### About this exercise
The whole listing is to be restated word for word with no images.
══════════
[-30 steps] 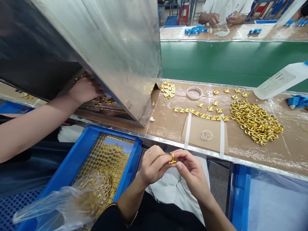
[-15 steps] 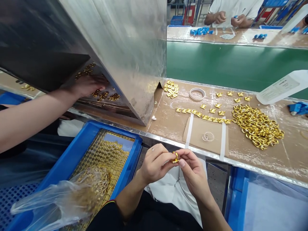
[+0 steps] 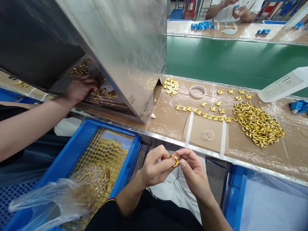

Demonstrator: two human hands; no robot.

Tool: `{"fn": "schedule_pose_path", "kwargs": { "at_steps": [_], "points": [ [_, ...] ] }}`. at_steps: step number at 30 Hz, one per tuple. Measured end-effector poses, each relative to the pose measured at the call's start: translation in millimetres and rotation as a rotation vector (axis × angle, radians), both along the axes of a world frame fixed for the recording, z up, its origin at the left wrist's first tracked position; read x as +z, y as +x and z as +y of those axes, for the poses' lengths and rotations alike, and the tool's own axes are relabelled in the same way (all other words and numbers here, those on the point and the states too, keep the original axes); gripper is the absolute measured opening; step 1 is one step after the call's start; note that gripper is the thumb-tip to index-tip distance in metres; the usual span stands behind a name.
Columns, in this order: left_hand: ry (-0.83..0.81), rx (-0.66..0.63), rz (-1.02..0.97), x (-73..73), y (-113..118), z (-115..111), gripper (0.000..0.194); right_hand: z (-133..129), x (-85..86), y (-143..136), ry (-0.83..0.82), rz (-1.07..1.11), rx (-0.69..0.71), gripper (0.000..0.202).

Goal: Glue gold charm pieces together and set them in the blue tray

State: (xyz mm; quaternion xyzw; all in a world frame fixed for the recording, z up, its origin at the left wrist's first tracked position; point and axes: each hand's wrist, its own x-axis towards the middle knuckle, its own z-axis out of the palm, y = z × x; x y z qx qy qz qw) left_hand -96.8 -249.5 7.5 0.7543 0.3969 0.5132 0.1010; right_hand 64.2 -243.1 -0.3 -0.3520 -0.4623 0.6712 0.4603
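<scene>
A gold ring (image 3: 176, 161) is pinched between my two hands, just in front of the bench edge and above my lap. My left hand (image 3: 156, 165) grips it from one side with thumb and fingers closed. From the other side my right hand (image 3: 194, 173) holds it with thumb and curled fingertips. Fingers hide part of the ring. Beyond them, a cardboard pad (image 3: 204, 136) is fixed to the bench with white tape strips. Small square gold pieces (image 3: 210, 117) form a row behind the pad. To their right lies a heap of gold rings (image 3: 258, 125).
A metal hood (image 3: 130, 64) stands at left; a co-worker's hand (image 3: 80, 88) reaches among gold pieces inside it. Below is a blue tray (image 3: 137, 141) with gold pieces and a plastic bag (image 3: 89, 189). A tape roll (image 3: 197, 91) and white bottle (image 3: 284, 85) sit on the bench.
The ring has turned and tilted between my fingers, with both hands staying at the same place. The co-worker's hand in the hood has shifted slightly left. Across the bench, another person's hand has risen.
</scene>
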Motion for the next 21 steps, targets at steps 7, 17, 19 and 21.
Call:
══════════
### Solved exercise
[-30 steps] 
[-15 steps] 
[+0 steps] 

Demonstrator: two human hands; no robot.

Tool: `{"fn": "schedule_pose_path", "kwargs": { "at_steps": [_], "points": [ [_, ...] ] }}`. at_steps: step number at 30 Hz, one per tuple. Measured end-effector poses, each relative to the pose measured at the call's start: translation in millimetres and rotation as a rotation vector (axis × angle, radians), both along the axes of a world frame fixed for the recording, z up, its origin at the left wrist's first tracked position; read x as +z, y as +x and z as +y of those axes, for the poses' lengths and rotations alike, and the tool's own axes are relabelled in the same way (all other words and numbers here, those on the point and the states too, keep the original axes); gripper is the absolute measured opening; step 1 is one step after the call's start; note that gripper is the thumb-tip to index-tip distance in metres; the usual span stands behind a name.
Columns, in this order: left_hand: ry (-0.83..0.81), rx (-0.66..0.63), rz (-1.02..0.97), x (-73..73), y (-113..118), z (-115..111), gripper (0.000..0.194); right_hand: z (-133..129), x (-85..86), y (-143..136), ry (-0.83..0.82), rz (-1.07..1.11), rx (-0.69..0.71), gripper (0.000..0.202).

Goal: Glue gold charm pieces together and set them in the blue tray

State: (xyz mm; quaternion xyzw; all in a world frame fixed for the recording, z up, its origin at the left wrist's first tracked position; point and axes: each hand's wrist, its own x-axis towards the middle knuckle, its own z-axis out of the palm, y = z × x; x y z qx qy qz qw) left_hand -96.8 -249.5 7.5 0.7543 0.3969 0.5132 0.1010; right_hand 64.2 -243.1 -0.3 -0.3520 -0.4623 0.6712 0.4603
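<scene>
A gold ring (image 3: 176, 161) is pinched between my two hands, just in front of the bench edge and above my lap. My left hand (image 3: 156, 165) grips it from one side with thumb and fingers closed. From the other side my right hand (image 3: 194, 173) holds it with thumb and curled fingertips. Fingers hide part of the ring. Beyond them, a cardboard pad (image 3: 204, 136) is fixed to the bench with white tape strips. Small square gold pieces (image 3: 210, 117) form a row behind the pad. To their right lies a heap of gold rings (image 3: 258, 125).
A metal hood (image 3: 130, 64) stands at left; a co-worker's hand (image 3: 80, 88) reaches among gold pieces inside it. Below is a blue tray (image 3: 137, 141) with gold pieces and a plastic bag (image 3: 89, 189). A tape roll (image 3: 197, 91) and white bottle (image 3: 284, 85) sit on the bench.
The ring has turned and tilted between my fingers, with both hands staying at the same place. The co-worker's hand in the hood has shifted slightly left. Across the bench, another person's hand has risen.
</scene>
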Motion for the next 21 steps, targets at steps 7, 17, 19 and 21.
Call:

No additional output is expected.